Itch: The skin around your vagina is more sensitive and more likely to itch. This can make you prone to scratching, which then makes your skin more likely to itch, and so on. This is called an itch/scratch cycle which can become difficult to break and can be distressing.
Urinary problems: Vaginal dryness may contribute to various urinary problems. This is because of thinning and weakening of the tissues around the neck of your bladder, or around the opening for urine to pass (the urethra). For example, urinary symptoms that may occur include an urgency to get to the toilet and recurring urinary tract infections.
Complications of Vaginal dryness
Vaginal dryness can:
- Make you more likely to get yeast or bacterial infections of the vagina.
- Cause sores or cracks in the walls of the vagina.
- Cause pain with sexual intercourse, which may affect your relationship with your partner or spouse. (Talking openly with your partner may help.)
Diagnosis and test
- If you have vaginal dryness, your doctor can perform a pelvic exam to determine whether the walls of your vagina are thin, pale, or red.
- You may also undergo testing of your hormone levels to see if you’re going through menopause.
- Your doctor may also test your vaginal discharge to check for other causes of dryness.
- Visit your doctor if you have symptoms of vaginal dryness that are severe or don’t go away.
Vaginal dryness treatment
There are two main ways to help with or treat vaginal dryness: lubricants and estrogen therapy.
Topical, short-term solutions
Using vaginal moisturizers and lubricants can help relieve vaginal dryness and painful sexual intercourse. You can buy moisturizers and lubricants over the counter. Check with your provider to find which one may be the right choice for you as there are many options.
Estrogen therapy is a long-term solution to vaginal dryness. There are a few therapy options for women, including:
Local estrogen therapy: Low-dose vaginal estrogen therapy (such as vaginal creams, vaginal rings, and vaginal tablets), release a small dose of estrogen directly into the vaginal tissue. The estrogen helps restore the natural thickness and elasticity to the vaginal lining and also relieves dryness and irritation.

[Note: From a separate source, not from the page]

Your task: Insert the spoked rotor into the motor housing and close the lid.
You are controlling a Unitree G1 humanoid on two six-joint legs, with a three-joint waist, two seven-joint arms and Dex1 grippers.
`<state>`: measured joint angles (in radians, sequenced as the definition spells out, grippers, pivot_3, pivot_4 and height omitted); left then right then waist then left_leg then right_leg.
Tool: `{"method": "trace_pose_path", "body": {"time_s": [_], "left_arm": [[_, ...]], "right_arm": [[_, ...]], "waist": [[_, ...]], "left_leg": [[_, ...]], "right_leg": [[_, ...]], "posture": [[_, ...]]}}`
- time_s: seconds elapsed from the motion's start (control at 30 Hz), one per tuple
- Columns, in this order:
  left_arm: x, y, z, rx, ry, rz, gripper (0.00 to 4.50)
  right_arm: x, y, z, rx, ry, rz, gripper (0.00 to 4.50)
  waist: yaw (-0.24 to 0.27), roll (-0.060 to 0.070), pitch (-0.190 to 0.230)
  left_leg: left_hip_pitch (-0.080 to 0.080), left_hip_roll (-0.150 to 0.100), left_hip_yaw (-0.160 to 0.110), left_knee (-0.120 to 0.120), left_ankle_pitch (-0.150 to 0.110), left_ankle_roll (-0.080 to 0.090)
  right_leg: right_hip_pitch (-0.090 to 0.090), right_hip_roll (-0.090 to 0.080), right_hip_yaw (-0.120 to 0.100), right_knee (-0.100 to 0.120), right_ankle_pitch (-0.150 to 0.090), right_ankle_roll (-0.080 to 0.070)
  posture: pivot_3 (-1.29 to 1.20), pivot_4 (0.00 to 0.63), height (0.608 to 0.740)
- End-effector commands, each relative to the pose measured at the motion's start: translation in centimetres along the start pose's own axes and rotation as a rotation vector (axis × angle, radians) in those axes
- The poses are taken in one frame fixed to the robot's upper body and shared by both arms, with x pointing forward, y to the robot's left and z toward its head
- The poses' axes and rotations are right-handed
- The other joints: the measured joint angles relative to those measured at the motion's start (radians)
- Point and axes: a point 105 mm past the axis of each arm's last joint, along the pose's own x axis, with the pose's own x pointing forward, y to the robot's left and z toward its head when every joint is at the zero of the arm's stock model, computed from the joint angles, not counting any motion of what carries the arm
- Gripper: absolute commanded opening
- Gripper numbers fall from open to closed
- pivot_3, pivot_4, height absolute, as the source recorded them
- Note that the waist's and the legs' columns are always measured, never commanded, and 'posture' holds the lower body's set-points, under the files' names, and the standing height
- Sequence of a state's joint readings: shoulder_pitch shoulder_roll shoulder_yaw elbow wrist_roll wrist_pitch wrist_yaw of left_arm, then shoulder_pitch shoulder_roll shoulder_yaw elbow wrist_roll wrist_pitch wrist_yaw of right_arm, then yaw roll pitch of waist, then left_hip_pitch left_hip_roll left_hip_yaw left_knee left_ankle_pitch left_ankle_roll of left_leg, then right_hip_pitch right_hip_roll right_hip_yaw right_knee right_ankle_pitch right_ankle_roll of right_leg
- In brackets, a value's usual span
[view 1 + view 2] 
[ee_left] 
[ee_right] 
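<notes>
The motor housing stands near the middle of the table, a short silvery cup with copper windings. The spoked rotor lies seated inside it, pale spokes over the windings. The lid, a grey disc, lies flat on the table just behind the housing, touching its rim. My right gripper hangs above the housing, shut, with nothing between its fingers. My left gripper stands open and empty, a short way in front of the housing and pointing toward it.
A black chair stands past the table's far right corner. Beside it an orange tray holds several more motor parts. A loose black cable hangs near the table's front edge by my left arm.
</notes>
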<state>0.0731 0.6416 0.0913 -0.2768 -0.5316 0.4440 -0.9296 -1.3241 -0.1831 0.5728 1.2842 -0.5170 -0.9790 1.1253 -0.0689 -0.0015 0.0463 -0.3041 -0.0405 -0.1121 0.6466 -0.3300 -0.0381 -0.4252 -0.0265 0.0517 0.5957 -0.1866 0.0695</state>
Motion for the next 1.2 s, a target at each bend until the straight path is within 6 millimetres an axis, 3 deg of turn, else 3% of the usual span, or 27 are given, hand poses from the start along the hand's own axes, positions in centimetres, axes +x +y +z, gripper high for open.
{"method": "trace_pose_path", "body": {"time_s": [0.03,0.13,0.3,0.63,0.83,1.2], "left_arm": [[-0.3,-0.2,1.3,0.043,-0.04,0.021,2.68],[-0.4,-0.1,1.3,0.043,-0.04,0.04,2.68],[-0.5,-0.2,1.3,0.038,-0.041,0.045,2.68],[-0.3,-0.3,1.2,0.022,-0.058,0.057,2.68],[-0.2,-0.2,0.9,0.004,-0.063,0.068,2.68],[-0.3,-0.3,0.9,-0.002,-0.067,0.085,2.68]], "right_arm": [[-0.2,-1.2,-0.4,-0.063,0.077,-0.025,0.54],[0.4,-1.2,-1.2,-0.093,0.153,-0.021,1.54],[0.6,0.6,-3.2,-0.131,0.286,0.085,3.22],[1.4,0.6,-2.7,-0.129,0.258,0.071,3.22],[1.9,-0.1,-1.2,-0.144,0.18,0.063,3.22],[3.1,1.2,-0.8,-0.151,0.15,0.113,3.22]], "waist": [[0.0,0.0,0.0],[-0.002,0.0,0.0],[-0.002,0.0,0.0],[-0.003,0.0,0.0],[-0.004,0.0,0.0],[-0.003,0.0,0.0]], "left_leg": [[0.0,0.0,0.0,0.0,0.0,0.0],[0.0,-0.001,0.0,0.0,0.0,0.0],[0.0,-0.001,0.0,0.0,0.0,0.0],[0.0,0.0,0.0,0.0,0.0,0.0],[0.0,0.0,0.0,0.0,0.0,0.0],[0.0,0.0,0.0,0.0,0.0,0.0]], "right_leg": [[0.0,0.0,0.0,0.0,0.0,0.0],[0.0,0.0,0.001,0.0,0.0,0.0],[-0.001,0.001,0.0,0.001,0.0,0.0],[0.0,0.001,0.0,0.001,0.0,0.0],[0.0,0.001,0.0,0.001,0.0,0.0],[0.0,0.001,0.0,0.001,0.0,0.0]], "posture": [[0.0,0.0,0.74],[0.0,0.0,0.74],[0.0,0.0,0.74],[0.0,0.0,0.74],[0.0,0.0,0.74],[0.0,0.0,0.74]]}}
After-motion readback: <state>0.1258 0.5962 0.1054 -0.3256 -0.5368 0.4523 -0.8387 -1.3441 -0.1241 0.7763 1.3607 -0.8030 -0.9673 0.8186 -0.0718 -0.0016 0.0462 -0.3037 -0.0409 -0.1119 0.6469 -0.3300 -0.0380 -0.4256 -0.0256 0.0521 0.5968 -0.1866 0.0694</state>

Systemic estrogen therapy: With this type of estrogen therapy (pills, skin patches, or gels or sprays applied to the skin), estrogen is released into the bloodstream and travels to the organs and tissues where it is needed.
Laser estrogen therapy: It’s a fast, simple, and safe laser treatment that takes less than 5 minutes called MonaLisa Touch. This laser treatment can help restore your gynecologic health especially when estrogen levels decline after menopause. The machine delivers gentle laser energy to the vaginal wall tissue that stimulates a healing response in the vaginal canal. A typical course of treatment is three procedures over 18 weeks.
The following non-hormonal remedies may provide relief for vaginal dryness and discomfort:
Vaginal lubricants: Reduce discomfort with sexual activity when the vagina is dry by decreasing friction during intercourse. Water-soluble products are effective, as well as olive and coconut oils.
Vaginal moisturizers: Line the wall of the vagina and maintain vaginal moisture. Like your face or hands, your vagina should be moisturized on a regular basis- several times weekly, at bedtime.
Regular sexual stimulation: Promotes blood flow and secretions to the vagina. Sexual stimulation can improve vaginal health.
Pelvic floor exercises: Can both strengthen weak vaginal muscles and relax tight ones.
Expanding your views of sexual pleasure: Options such as extended caressing, mutual masturbation, and massage. Trying different options can help make painful intercourse more comfortable or allow you to remain sexually intimate without intercourse.
Prevention of Vaginal dryness
A water-soluble vaginal lubricant can be used to moisten the tissues and prevent painful sexual intercourse. Regular sexual activity also can help to prevent symptoms. This is because sexual intercourse improves blood circulation to the vagina, which helps to maintain vaginal tissue.